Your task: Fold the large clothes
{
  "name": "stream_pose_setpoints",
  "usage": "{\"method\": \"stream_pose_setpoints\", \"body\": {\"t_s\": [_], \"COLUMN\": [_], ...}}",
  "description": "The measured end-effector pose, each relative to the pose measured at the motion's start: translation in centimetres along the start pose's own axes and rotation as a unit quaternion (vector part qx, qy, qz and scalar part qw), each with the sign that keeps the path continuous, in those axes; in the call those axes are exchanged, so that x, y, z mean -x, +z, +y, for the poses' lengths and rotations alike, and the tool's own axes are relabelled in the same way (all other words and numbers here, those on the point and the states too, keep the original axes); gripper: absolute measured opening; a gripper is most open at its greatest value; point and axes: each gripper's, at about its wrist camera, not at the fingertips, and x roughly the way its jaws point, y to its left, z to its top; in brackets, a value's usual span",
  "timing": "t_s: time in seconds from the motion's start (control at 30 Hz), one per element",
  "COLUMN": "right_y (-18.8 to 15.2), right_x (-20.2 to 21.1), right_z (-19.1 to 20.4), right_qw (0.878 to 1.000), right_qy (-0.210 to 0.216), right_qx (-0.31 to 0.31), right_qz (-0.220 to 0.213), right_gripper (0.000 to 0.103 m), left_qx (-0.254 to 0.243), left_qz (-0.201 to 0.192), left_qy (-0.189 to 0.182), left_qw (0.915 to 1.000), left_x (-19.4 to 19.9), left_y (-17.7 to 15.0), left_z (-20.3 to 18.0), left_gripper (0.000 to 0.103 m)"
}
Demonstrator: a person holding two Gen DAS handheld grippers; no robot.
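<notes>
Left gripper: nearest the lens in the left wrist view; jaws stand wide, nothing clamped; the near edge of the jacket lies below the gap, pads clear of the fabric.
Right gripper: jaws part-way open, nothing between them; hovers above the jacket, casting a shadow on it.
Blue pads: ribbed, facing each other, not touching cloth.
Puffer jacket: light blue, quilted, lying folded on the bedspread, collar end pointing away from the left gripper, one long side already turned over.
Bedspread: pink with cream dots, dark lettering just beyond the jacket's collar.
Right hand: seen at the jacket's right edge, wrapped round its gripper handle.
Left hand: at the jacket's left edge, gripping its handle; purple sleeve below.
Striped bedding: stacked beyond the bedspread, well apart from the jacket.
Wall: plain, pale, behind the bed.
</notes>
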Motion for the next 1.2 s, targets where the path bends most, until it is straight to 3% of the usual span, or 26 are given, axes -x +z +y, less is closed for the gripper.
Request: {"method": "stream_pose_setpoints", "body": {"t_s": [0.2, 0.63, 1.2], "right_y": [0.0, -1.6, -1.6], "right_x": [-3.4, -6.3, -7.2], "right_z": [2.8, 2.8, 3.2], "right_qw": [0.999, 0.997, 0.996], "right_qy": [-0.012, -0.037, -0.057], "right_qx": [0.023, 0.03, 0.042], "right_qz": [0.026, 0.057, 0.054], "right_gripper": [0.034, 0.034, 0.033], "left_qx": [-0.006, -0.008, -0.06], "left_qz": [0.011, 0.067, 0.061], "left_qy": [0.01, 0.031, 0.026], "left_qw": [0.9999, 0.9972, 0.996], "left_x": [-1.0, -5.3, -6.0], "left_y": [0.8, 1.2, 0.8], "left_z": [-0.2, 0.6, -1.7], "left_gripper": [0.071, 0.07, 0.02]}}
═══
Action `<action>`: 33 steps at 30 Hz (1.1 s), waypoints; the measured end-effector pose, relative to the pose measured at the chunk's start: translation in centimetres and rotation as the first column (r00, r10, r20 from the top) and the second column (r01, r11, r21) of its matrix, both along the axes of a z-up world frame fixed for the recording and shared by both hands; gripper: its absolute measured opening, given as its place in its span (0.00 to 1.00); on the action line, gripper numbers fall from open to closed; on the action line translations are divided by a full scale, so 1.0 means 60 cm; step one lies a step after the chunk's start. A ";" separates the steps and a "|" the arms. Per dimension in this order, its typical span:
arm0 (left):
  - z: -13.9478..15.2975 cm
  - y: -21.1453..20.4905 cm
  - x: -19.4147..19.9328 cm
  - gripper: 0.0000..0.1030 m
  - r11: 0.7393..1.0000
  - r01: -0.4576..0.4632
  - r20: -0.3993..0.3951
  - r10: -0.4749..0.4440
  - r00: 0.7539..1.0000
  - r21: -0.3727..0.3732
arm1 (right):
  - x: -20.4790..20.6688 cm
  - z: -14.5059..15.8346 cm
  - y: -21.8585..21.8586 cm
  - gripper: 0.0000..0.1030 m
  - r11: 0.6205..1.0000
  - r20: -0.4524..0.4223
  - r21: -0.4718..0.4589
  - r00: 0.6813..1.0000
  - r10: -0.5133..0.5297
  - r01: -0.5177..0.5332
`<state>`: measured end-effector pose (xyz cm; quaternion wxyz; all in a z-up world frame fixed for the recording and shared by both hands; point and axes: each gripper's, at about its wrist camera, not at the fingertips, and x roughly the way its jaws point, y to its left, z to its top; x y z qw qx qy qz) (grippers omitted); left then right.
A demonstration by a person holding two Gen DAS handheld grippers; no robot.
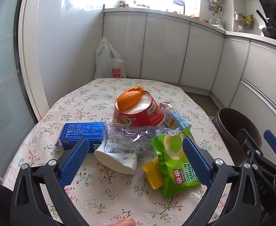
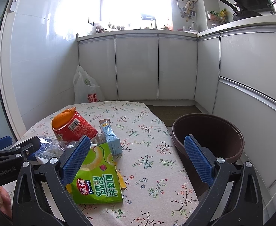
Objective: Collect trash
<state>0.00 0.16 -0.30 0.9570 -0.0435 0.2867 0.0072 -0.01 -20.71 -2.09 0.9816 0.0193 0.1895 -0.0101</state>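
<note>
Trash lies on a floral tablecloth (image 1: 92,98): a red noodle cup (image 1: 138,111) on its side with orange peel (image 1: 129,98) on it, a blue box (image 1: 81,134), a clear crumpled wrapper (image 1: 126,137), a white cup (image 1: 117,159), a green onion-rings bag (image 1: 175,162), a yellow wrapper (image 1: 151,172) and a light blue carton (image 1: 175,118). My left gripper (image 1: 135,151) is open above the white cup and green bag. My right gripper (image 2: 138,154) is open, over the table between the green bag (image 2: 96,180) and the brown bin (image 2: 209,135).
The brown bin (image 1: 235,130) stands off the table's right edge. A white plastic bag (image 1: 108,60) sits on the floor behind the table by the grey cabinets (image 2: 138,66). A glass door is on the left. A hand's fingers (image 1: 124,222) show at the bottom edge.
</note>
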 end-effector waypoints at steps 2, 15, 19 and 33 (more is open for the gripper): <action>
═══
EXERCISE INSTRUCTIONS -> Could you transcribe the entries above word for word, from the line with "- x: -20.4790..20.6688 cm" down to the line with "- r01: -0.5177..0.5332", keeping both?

ANSWER TO THIS PROBLEM ->
  - x: -20.4790..20.6688 cm
  - z: -14.5059..15.8346 cm
  - y: -21.8585..21.8586 cm
  - gripper: 0.0000..0.1030 m
  - r11: 0.6205..1.0000
  - r20: -0.4524..0.4223
  - r21: -0.4718..0.4589
  - r00: 0.6813..1.0000
  - r10: -0.5133..0.5297
  - r01: -0.5177..0.5332

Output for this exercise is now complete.